### Supplied records

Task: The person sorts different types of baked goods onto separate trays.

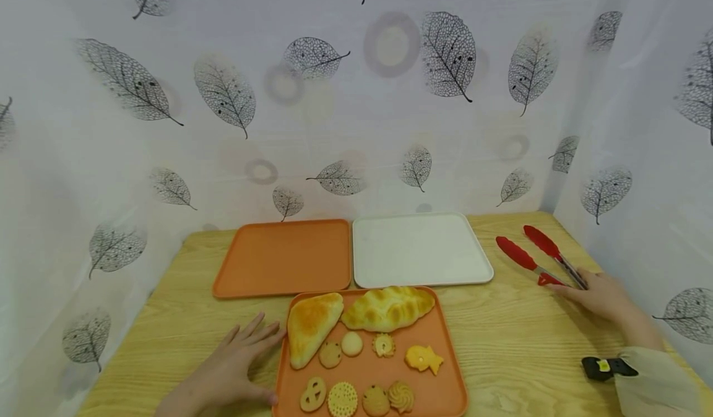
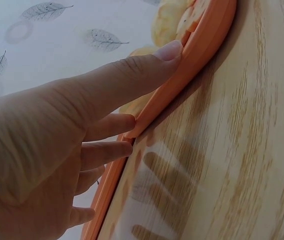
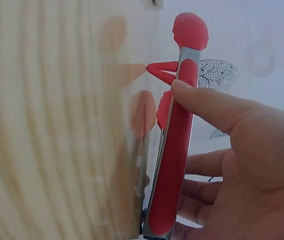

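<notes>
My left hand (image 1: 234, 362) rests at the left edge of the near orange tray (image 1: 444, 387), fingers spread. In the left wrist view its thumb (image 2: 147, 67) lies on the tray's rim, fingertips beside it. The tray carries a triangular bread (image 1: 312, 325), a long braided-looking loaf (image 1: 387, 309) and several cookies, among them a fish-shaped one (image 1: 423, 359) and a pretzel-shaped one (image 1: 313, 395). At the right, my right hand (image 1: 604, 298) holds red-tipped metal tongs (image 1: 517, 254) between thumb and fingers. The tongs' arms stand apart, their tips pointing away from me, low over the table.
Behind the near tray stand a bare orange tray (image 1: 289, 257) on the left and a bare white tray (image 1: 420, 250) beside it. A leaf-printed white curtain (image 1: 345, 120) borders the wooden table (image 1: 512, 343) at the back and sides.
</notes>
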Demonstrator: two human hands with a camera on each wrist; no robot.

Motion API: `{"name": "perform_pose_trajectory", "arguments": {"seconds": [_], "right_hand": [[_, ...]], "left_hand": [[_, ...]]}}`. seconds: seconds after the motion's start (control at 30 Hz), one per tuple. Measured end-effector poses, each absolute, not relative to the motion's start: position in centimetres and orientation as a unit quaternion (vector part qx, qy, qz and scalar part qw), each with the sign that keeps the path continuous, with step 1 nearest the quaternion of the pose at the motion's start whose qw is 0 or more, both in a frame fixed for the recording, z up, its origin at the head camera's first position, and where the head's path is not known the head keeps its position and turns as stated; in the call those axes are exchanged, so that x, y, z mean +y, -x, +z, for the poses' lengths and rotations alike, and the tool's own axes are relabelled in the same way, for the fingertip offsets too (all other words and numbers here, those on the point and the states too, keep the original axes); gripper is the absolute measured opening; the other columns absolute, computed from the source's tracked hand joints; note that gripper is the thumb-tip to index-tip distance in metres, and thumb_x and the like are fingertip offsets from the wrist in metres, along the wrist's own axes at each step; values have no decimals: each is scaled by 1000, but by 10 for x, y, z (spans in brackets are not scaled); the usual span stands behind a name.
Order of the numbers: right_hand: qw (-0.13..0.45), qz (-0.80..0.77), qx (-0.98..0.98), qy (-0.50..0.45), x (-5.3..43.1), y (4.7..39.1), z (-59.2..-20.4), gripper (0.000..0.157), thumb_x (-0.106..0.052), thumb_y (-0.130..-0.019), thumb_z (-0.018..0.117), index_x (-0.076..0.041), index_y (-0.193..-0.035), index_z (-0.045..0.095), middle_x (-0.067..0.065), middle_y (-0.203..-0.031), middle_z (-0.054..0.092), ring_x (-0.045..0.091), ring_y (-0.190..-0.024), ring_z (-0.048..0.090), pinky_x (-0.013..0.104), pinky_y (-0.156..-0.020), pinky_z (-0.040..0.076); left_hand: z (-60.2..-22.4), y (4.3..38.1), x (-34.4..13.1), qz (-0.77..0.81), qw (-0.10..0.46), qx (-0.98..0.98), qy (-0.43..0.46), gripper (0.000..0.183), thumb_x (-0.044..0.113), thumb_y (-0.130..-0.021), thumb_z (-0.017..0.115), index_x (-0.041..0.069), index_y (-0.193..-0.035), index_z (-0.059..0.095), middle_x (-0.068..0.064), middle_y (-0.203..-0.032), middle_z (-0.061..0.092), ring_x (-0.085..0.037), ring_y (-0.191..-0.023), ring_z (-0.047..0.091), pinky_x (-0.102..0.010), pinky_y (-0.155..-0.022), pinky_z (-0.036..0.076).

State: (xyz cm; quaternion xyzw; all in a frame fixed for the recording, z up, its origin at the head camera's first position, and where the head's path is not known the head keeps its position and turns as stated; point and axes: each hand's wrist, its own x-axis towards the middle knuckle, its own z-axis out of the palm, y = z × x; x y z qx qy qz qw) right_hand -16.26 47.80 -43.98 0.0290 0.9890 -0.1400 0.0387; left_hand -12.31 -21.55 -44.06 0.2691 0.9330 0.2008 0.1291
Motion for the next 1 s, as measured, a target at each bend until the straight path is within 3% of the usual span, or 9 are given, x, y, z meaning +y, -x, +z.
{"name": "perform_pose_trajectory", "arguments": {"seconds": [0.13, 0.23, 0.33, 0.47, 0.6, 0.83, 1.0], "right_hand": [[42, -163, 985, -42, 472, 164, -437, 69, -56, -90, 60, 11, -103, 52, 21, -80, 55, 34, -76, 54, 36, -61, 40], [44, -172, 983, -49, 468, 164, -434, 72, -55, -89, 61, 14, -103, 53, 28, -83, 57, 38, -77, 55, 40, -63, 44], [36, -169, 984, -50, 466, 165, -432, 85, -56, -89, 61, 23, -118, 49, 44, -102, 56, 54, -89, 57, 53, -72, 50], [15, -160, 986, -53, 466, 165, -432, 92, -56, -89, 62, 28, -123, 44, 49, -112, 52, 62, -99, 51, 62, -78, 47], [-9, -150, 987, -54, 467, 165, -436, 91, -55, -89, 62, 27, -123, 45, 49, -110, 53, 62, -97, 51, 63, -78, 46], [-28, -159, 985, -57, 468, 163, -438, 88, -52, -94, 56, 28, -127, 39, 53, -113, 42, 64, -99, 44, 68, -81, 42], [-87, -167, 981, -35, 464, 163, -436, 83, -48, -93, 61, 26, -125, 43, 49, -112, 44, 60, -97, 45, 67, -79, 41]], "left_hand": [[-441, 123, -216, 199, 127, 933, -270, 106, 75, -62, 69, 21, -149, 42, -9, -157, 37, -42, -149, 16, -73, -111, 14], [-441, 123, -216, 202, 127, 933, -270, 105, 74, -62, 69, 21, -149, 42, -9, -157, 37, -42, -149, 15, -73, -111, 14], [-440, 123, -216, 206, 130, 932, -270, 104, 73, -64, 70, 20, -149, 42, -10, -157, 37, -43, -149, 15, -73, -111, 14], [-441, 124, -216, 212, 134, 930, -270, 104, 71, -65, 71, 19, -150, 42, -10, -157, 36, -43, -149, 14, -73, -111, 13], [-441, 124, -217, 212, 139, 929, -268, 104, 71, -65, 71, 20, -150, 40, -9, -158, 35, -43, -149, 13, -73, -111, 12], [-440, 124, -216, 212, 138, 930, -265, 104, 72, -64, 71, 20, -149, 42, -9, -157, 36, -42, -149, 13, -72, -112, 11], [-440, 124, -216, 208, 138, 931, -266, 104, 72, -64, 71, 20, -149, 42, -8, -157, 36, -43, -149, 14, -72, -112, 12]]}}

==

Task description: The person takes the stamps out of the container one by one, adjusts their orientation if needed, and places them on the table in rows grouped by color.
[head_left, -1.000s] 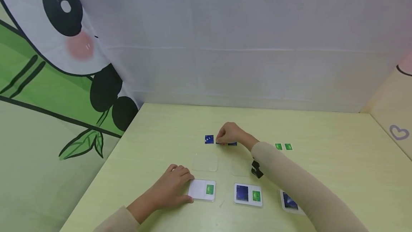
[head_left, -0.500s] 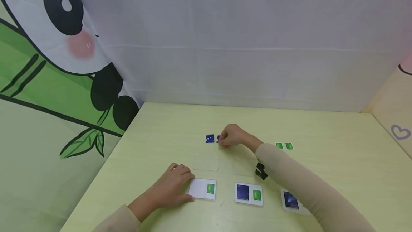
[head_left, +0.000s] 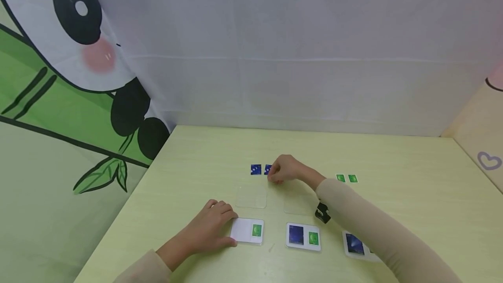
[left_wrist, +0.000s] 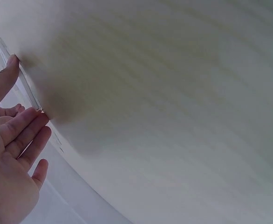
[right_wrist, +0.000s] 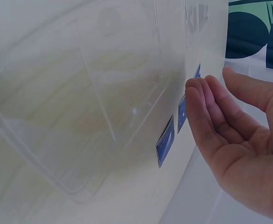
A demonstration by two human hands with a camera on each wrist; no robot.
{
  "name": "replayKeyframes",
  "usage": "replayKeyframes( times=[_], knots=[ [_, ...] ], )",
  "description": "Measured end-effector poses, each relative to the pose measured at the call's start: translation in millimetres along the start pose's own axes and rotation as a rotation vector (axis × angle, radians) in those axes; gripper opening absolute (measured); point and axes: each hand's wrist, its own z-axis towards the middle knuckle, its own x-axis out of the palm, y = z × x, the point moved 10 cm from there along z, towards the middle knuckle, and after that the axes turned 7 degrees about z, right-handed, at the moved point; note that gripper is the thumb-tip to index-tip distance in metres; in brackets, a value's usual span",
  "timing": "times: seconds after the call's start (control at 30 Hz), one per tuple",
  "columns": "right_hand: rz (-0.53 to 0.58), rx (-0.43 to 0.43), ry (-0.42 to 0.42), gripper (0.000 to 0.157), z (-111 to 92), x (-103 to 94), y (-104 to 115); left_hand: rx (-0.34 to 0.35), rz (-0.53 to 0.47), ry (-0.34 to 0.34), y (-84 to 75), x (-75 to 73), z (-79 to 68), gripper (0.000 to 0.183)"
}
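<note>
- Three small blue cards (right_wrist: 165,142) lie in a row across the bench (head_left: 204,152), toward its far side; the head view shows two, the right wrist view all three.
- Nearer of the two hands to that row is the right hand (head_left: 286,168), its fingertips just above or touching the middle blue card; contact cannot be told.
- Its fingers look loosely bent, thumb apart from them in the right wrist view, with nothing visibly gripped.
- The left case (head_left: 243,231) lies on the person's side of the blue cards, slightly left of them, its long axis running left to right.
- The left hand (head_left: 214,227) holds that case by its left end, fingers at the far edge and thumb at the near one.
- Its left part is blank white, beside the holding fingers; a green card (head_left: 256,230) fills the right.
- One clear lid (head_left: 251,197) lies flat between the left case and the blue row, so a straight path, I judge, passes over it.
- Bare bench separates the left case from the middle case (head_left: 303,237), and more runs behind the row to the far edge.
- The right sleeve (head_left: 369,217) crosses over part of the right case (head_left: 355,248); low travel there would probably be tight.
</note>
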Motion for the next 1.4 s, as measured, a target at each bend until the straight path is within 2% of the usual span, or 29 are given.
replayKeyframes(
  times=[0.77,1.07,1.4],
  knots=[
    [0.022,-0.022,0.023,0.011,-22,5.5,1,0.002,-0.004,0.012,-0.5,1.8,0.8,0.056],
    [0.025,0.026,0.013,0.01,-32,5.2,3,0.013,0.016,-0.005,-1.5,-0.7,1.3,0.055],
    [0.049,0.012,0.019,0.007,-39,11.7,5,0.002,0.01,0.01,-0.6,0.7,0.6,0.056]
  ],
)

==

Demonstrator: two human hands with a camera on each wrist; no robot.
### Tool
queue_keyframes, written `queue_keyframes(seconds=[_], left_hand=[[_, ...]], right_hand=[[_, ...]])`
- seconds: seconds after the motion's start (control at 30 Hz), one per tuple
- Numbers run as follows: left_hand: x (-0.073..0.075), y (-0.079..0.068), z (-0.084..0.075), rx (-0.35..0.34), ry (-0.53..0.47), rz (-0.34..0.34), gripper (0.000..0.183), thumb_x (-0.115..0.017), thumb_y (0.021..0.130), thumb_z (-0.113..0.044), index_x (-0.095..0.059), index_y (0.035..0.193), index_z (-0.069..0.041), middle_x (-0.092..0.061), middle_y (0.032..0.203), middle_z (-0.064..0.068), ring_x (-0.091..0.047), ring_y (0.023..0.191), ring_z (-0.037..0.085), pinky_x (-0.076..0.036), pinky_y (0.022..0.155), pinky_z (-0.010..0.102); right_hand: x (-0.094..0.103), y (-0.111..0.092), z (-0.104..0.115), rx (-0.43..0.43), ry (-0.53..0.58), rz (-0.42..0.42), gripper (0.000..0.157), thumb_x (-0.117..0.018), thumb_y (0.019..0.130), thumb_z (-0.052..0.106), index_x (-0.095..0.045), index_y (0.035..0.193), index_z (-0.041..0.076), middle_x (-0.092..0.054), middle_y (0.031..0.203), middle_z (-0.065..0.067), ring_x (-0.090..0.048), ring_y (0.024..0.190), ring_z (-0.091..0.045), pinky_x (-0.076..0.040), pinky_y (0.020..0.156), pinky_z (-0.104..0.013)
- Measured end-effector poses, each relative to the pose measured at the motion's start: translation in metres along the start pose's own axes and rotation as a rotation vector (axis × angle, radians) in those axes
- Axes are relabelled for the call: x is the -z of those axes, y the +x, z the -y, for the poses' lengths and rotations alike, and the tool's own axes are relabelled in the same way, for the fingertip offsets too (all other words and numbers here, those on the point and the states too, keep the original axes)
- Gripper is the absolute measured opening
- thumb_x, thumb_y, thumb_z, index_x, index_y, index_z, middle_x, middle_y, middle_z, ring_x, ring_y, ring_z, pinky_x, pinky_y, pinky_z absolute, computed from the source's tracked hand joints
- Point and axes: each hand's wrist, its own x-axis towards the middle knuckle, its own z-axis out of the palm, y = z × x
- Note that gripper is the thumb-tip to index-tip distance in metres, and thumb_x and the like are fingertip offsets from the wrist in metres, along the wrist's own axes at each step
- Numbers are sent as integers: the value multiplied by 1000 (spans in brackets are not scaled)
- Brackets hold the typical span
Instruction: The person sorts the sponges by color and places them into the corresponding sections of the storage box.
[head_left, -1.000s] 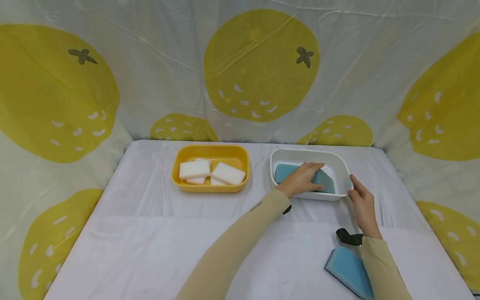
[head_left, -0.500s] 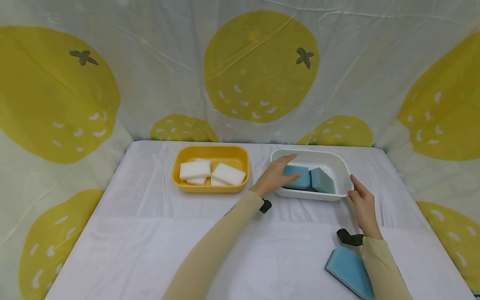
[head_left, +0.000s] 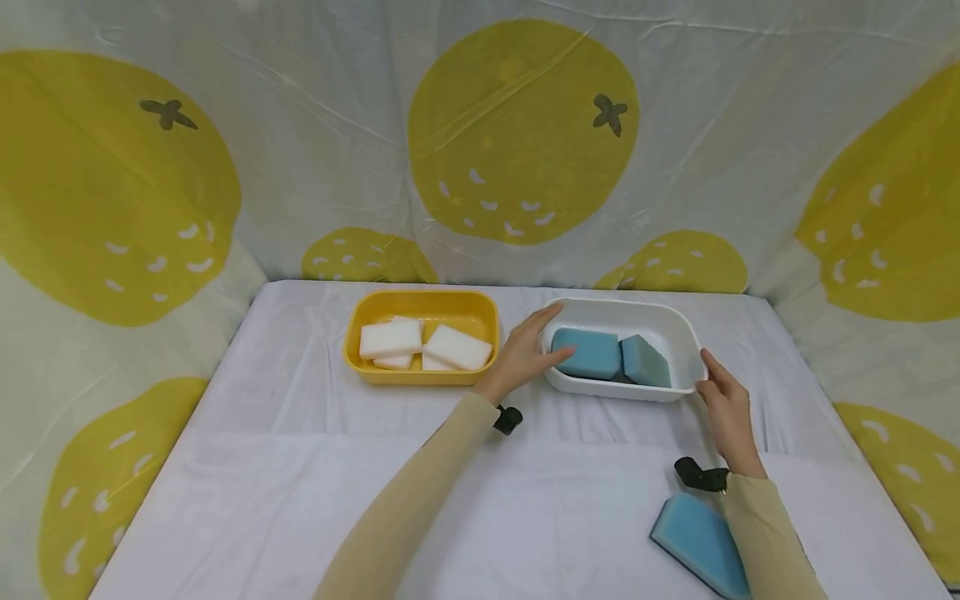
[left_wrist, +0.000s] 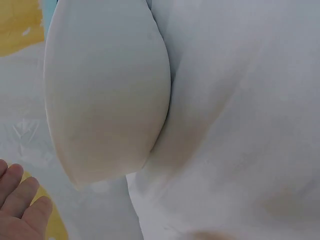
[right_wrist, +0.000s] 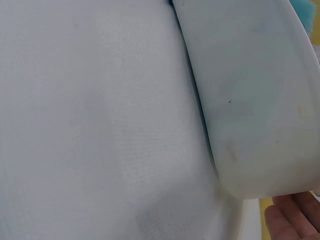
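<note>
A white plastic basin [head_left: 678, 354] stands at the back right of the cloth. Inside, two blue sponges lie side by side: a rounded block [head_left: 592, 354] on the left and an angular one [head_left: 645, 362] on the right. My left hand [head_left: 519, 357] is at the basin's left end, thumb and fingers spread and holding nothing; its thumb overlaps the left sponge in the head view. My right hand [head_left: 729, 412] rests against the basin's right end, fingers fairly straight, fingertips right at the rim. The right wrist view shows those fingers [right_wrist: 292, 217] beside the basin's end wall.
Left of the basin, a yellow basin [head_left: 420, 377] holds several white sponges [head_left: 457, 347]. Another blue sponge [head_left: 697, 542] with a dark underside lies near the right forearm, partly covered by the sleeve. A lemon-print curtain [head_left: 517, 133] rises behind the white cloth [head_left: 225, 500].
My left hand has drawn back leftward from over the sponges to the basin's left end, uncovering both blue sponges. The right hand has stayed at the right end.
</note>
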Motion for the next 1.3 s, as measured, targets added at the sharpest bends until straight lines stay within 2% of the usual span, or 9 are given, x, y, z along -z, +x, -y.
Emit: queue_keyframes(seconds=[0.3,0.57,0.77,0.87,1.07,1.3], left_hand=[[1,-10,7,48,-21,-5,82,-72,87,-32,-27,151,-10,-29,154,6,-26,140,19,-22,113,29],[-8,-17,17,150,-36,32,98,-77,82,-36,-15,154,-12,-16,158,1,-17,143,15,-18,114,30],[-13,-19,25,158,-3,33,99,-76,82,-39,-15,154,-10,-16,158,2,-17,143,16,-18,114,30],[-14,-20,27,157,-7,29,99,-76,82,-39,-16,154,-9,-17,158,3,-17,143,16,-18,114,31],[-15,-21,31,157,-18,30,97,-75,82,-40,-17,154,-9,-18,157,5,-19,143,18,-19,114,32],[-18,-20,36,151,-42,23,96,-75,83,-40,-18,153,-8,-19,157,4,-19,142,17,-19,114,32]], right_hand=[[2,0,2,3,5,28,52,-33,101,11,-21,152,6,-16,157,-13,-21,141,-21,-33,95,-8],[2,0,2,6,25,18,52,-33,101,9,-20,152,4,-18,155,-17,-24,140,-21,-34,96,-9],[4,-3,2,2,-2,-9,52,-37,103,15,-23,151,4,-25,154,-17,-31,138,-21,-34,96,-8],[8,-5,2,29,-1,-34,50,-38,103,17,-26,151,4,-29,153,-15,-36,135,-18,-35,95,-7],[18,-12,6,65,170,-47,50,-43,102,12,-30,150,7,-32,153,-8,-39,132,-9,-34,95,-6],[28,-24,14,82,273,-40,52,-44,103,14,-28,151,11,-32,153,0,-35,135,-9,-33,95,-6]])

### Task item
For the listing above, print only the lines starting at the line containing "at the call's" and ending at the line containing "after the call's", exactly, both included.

### Result below
  "description": "Measured end-effector poses, each relative to the pose measured at the call's start: translation in millimetres along the start pose's own axes and rotation as a rotation vector (axis × angle, radians) in those axes; gripper opening absolute (measured); point and axes: each hand's wrist, its own z-axis towards the middle knuckle, its own x-axis out of the palm, y = z × x, the point moved 10 cm from there along z, towards the middle knuckle, and after that the axes turned 7 degrees about z, right-handed, at the moved point; note that gripper is the thumb-tip to index-tip distance in metres; in brackets, a value's usual span",
  "timing": "times: seconds after the call's start (control at 30 Hz), one per tuple",

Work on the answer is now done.